6. The $3,500 Entry Exists Because the Starting Point Should Be Earned, Not Assumed Big-firm proposals for AI transformation are six-figure commitments made before the client knows what to prioritize. CPP's $3,500 AI Opportunity Sprint is a fixed-fee, one-day session that produces 3–4 prioritized AI projects with problem statement, solution concept, technical approach, and owner. The client makes the strategic decision in the room, not inside a framework slide deck delivered six weeks later.

7. Knowledge Compounds; Reports Depreciate CPP's grāmatr-powered governance and audit product builds a reusable knowledge base with every engagement — context, memory, and audit history compound into an organizational asset. Big-firm deliverables are slide decks and reports. When the engagement ends, the knowledge leaves with the consultants. CPP's compounding-KB model means the governance work done in month one makes the work in month six cheaper and more defensible — not more expensive.
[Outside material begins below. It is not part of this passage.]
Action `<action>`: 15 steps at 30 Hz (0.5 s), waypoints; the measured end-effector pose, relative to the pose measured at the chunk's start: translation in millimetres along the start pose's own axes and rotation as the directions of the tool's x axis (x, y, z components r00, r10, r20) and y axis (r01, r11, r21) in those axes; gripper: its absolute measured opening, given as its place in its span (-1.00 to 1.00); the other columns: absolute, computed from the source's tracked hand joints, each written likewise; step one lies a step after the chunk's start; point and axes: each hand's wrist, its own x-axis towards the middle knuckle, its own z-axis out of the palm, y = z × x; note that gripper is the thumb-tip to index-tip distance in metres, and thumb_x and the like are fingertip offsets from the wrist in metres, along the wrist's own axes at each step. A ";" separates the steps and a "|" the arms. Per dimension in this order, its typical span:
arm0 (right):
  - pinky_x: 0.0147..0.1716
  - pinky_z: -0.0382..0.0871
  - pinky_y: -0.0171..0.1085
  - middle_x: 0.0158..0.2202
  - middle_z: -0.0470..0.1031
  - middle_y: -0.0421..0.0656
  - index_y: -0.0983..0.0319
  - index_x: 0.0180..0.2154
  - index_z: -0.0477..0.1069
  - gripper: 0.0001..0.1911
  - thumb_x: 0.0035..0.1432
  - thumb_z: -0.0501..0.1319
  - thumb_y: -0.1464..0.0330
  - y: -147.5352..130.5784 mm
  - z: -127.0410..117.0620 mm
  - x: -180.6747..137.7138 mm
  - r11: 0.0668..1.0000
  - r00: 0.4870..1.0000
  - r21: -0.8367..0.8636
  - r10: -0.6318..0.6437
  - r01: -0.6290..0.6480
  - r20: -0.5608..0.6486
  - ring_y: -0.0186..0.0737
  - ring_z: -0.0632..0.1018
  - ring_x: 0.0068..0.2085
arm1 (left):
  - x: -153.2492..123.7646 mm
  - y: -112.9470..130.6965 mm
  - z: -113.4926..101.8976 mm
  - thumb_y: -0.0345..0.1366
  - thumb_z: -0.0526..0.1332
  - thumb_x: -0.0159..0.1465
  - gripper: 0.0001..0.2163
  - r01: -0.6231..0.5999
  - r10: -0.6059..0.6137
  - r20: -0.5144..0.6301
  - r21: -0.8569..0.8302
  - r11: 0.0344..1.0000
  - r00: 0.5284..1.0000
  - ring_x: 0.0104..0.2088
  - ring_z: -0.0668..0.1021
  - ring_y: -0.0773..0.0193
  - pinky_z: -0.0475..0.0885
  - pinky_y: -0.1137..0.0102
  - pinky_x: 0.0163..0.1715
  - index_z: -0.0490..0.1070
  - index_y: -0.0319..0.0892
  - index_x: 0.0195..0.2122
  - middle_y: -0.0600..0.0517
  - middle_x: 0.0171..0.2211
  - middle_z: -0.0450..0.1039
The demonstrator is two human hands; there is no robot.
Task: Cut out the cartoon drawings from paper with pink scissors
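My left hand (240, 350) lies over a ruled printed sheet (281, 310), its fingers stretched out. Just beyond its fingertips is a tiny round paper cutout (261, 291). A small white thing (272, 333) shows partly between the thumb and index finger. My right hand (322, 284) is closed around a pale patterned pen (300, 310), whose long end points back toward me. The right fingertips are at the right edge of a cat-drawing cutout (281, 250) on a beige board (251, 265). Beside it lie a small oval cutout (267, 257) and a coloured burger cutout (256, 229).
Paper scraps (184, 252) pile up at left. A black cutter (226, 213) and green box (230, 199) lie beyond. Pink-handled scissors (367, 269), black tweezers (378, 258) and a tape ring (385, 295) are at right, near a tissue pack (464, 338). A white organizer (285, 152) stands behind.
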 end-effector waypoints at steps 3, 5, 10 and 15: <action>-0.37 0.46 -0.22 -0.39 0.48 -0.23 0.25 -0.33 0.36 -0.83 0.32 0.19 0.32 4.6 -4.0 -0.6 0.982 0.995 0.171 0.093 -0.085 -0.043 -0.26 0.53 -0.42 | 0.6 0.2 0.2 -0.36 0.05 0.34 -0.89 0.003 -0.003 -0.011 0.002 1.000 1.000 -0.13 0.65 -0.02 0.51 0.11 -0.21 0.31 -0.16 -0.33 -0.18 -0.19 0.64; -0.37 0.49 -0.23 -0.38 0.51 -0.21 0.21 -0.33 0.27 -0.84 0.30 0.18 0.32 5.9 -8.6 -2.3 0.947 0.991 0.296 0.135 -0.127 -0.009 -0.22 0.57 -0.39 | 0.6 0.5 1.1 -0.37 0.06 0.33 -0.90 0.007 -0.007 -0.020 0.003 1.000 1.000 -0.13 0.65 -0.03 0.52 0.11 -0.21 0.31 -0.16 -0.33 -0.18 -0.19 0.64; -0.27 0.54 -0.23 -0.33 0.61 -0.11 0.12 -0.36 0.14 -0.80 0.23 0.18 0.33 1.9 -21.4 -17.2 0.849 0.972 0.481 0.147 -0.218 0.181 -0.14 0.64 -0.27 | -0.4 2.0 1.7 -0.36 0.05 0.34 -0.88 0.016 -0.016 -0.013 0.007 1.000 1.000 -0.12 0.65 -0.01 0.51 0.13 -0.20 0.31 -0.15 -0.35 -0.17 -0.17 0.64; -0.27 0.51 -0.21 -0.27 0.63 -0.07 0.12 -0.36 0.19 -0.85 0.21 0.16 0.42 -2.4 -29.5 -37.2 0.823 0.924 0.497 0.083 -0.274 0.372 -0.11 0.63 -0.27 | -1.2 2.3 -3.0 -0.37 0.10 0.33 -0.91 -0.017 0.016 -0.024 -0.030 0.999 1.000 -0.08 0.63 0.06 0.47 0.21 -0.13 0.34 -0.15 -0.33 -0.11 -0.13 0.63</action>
8. Mid-Market Is Not a Scaled-Down Enterprise — It Is a Different Operating Condition Every report analyzed here was calibrated to Fortune-2000-type organizations. The staffing models, technology architectures, governance frameworks, and even the call-center case studies assume organizations with dedicated AI centers of excellence, large IT infrastructure teams, and existing data productization programs. For a $50M–$500M company, the relevant question is not "How do we climb the autonomy ladder?" but "Which one change will actually move our business?" CPP answers that question first.


Part 5 — Quick-Reference Summary

Top 3 borrowable stats (with sources):

  1. >80% of companies report no material earnings impact from gen AI — McKinsey "Seizing the Agentic AI Advantage" (Jun 2025), At a Glance, p. 4. Use to validate that horizontal AI deployment has failed most organizations and that CPP's prioritization-first approach addresses the root cause.
  2. Only 21% of organizations have a mature governance model for autonomous agents, while 74% plan to deploy agentic AI within two years — Deloitte "State of AI in the Enterprise" (Jan 2026), Key Findings, p. 5. Use to size the governance gap that CPP's AI Governance & Audit product closes.
  3. Gartner: 40% of agentic AI projects will be cancelled by end of 2027 — Deloitte "Agentic Enterprise 2028" (Sep 2025), p. 6. Use to anchor CPP's "proven process de-risks the unknown" wedge — failure at scale is the default outcome without the right starting conditions.

Sharpest 3 counter-angles:

  1. The Gen AI Paradox is the industry's self-indictment — the firms who produced these reports also sold the horizontal deployments that created the paradox. CPP's process-first entry breaks the cycle rather than selling the next wave of remediation.
  2. Senior operators vs. junior teams — the big-firm staffing model puts experienced partners in front of clients during the sale and junior analysts in front of clients during delivery. CPP's SME bench (20–30 yrs domain experience) changes who is actually in the room.
  3. Governance debt is a mid-market crisis — the 21% governance-maturity stat comes from a survey of large enterprises; mid-market governance readiness is likely lower. CPP's AI Governance & Audit product makes defensible governance accessible at mid-market scale, without the enterprise architectural overhead.

Honest-verb note: All regulatory positioning in any CPP copy derived from this document should use "designed to support EU AI Act / NIST-aligned" — never "certified" or "compliant." Governance product capabilities are framed as practices and disciplines, not certifications.